The act of curriculum development, however, requires thinking that goes beyond its procedural nature.  Obviously some theoretical direction has to be provided to help educators navigate through the curriculum development process, so that when educators are faced the prospect of, say, converting purposes into classroom experiences they have some theoretical direction for decision making. To this end, Tyler articulated the need for the curriculum development process to be filtered through three screens, adumbrated as: 1) studies of the learner, 2) studies of contemporary life outside of school, and 3) suggestions from subject specialists. According to the Tanner and Tanner, Tyler’s screens are isomorphic with a trinity of factors, again rooted in the work of Dewey, which accounts for the nature of the learner, the values of the society and some contemplation of worthwhile knowledge or subject matter. These three factors, when taken together, represent a complimentary theoretical framework for decision making in the curriculum development process. The framework has the direct effect of forcing educators to weight their decisions in the light of the learners’ interests and developmental needs, in the spirit of the ethical foundations of democratic living, and in the context of socially and intellectually worthwhile knowledge. These fundamental factors have been debated by Tanner and Jickling as paradigmatic to the field.

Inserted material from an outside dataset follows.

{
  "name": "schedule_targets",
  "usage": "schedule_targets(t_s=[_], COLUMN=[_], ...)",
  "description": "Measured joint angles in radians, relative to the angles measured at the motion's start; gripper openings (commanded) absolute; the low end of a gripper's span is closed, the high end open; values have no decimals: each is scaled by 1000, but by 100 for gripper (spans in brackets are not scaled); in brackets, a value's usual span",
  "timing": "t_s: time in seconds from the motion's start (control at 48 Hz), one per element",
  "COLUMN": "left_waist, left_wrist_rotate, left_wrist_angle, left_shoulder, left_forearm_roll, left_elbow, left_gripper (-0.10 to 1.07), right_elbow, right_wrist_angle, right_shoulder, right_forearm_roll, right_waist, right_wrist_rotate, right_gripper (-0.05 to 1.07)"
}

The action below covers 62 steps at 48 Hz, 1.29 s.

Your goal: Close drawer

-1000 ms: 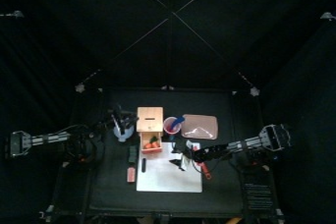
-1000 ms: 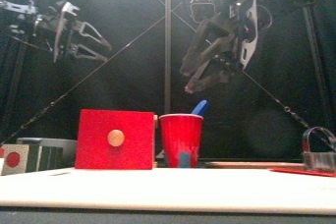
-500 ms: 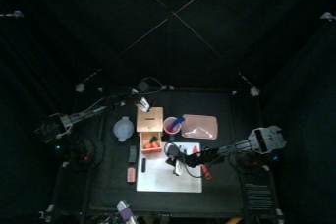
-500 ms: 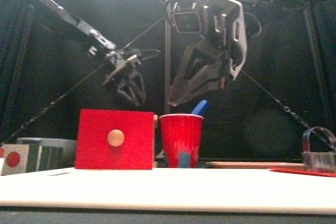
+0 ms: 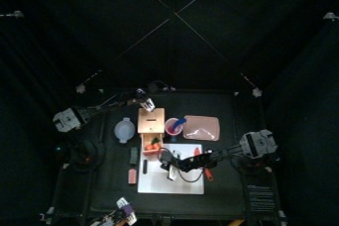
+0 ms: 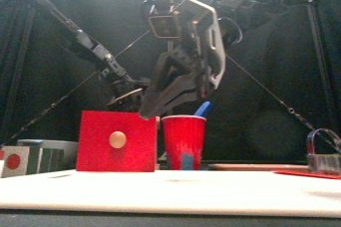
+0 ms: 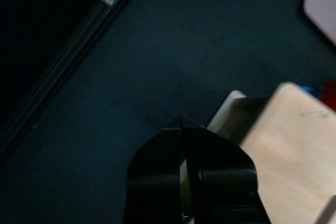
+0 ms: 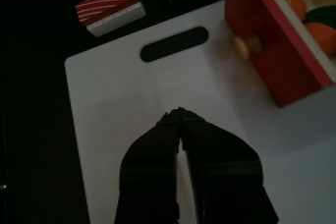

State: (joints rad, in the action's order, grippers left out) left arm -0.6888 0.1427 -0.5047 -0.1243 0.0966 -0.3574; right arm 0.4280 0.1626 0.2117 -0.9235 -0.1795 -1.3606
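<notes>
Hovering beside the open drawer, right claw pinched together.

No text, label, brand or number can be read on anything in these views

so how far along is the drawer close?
Done: nothing; the drawer stands pulled out, orange contents showing. In hand: right gripper, shut, hovers over the white board just short of the red front; left gripper, shut, is by the cabinet's far end. Left: push the drawer in.
</notes>
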Motion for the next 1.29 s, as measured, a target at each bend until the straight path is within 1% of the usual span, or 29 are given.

Curriculum development also has a component to it that deals with issues of implementation and deliberation.  Good implementation requires the main agents of the curriculum to be in general agreement with the normative tasks at hand and to have the resources, time and insight to complete their work, while also understanding that their work is rooted in an ongoing evaluative effort to improve the school experience.  Schwab described a process of group deliberation for the design of the curriculum whereby various participants in the operation of the school are involved in ongoing discussion and debate over what needs to be done.  He put a premium on the idea of deliberation in order to make the point that the curriculum should not be viewed as a technocratic process that reduces itself to a manual of instructions (often written by agents outside of the school community and the educational situation). The advantages of curriculum development through deliberation are obvious. Where group deliberation prevails, the curriculum is necessarily kept connected to the particularities of the local situation. Group deliberation also pays a democratic dividend and gives the curriculum the benefit of drawing ideas from multiple perspectives of expertise and experience. Additionally, the key players in the curriculum development process, most notably the teachers, take practical possession of the school curriculum because of their part in determining it.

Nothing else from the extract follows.